PGCon2017 – 20180510
The PostgreSQL Conference
|Day||Talks – Day 2 – 2017-05-26|
|Language used for presentation||English|
Currently, PostgreSQL executes SQL queries using the interpreter, which is quite slow. However, significant speedup can be achieved by compiling query “on-the-fly” with LLVM JIT: this way it’s possible for given SQL query to generate more effective code, which is specialized using the information known at run time, and then additionally optimize it with LLVM. This approach is especially important for complex queries, where performance is CPU-bound.
In the talk we’ll discuss how such dynamic compilation with LLVM compiler infrastructure can be used to speed up various stages of SQL query execution:
- compiling expressions;
- compiling Scan, Aggregation, Sort and Join methods of Executor tree nodes;
- compiling indexing method;
- saving compiled native code for PREPARED statements to speedup OLTP queries.
Also we’ll show the necessary architectural changes in PostgreSQL for dynamic compilation to be effective.

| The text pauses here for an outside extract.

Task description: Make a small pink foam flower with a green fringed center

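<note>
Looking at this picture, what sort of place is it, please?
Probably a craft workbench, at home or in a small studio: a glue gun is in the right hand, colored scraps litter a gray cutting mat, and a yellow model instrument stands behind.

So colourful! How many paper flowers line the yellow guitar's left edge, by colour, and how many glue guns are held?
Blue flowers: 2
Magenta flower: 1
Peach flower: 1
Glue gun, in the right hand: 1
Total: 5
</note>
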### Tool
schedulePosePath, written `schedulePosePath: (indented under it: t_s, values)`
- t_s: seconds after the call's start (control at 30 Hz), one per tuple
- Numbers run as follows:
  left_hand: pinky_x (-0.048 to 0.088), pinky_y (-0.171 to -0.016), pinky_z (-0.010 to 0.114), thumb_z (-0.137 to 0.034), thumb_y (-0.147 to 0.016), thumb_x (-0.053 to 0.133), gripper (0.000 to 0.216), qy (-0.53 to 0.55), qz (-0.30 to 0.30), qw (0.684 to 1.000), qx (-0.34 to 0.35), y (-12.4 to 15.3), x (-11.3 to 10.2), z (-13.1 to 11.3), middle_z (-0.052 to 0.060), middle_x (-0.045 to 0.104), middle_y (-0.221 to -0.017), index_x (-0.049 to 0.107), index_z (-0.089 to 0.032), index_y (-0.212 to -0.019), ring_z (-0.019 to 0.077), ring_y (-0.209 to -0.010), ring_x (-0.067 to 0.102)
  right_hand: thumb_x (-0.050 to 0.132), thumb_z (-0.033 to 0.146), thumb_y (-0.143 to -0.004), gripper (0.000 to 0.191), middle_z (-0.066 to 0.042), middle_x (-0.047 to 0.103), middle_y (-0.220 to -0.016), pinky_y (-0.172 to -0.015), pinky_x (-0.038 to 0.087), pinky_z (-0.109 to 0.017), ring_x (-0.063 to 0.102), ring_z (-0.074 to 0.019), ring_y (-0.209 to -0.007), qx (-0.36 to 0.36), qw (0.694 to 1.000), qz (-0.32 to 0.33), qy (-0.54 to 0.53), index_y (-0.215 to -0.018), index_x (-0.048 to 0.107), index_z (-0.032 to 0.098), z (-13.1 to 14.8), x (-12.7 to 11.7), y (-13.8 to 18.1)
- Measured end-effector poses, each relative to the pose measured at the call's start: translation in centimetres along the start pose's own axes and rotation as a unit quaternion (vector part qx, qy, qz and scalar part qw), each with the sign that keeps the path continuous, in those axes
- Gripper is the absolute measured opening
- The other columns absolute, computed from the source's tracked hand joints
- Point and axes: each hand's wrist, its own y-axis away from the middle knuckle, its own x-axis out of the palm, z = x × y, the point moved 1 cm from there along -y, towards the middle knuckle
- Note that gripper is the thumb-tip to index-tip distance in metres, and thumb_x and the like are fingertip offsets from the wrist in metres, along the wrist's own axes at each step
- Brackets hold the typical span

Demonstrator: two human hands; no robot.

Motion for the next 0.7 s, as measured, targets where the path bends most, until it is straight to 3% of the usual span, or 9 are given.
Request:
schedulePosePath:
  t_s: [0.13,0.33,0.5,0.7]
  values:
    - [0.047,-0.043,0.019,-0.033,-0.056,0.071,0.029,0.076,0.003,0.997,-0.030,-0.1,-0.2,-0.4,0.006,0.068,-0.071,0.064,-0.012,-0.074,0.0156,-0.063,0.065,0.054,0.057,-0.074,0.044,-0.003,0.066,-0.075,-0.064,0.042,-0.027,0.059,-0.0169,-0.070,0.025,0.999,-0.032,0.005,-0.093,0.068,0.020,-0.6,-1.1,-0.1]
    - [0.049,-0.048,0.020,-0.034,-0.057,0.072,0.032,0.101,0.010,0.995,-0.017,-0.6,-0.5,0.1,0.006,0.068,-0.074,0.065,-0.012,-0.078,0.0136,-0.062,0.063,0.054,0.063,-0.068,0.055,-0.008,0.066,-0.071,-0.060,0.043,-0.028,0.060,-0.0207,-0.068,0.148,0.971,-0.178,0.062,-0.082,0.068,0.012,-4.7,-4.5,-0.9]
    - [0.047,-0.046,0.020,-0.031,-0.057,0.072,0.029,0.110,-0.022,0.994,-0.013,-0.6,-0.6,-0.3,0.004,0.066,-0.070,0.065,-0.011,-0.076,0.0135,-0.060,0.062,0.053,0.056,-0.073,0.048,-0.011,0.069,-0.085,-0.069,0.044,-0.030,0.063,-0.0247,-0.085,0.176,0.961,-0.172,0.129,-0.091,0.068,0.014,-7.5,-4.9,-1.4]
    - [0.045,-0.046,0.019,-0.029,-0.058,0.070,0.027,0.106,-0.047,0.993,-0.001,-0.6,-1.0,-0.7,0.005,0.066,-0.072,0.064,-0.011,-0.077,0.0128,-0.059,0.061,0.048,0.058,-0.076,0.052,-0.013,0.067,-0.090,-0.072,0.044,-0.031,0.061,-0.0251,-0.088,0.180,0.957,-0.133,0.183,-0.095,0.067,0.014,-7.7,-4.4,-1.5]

E.g. we had to switch from PostgreSQL original “pull” iteration model to “push” model, because the former model didn’t allow JIT compiler to optimize the code effectively (due to virtual calls and saving internal state in Executor tree nodes).

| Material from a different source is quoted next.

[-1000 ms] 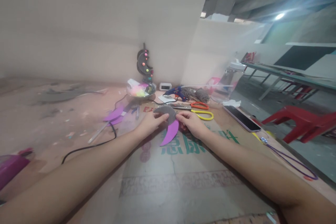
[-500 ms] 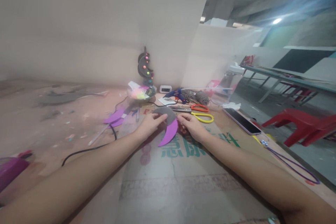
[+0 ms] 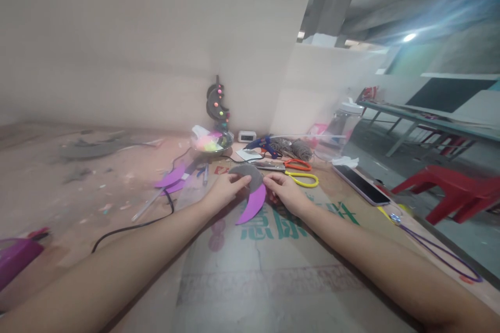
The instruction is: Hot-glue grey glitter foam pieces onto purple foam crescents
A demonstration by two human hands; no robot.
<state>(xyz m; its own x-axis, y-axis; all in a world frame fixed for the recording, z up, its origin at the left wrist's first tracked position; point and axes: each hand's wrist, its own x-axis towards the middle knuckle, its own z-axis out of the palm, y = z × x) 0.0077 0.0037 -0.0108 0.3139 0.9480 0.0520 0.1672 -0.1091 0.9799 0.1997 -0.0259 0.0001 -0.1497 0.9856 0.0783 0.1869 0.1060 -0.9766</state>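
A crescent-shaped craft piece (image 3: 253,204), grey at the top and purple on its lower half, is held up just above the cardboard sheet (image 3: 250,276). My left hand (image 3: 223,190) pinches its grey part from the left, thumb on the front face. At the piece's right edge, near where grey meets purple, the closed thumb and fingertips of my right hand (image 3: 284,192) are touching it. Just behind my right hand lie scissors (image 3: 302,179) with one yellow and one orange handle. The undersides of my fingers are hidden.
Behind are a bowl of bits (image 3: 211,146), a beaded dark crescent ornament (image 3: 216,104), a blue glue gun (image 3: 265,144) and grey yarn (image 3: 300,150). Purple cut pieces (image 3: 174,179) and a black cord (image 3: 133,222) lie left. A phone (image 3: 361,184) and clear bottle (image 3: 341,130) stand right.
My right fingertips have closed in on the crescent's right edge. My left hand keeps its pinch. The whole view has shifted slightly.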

We’ll also discuss the methods for reusing original PostgreSQL source code for building both JIT compiler and the interpreter, trying to avoid manually rewriting PostgreSQL backend as well as Executor nodes implementation using LLVM API.
As the result we have achieved significant speedup on TPC-H benchmark: when JIT-compiling expressions the speedup is 20% (the source code is available at github.com/ispras/postgres). When using all described optimization techniques at different query execution stages, the speedup is up to 5x on TPC-H tests.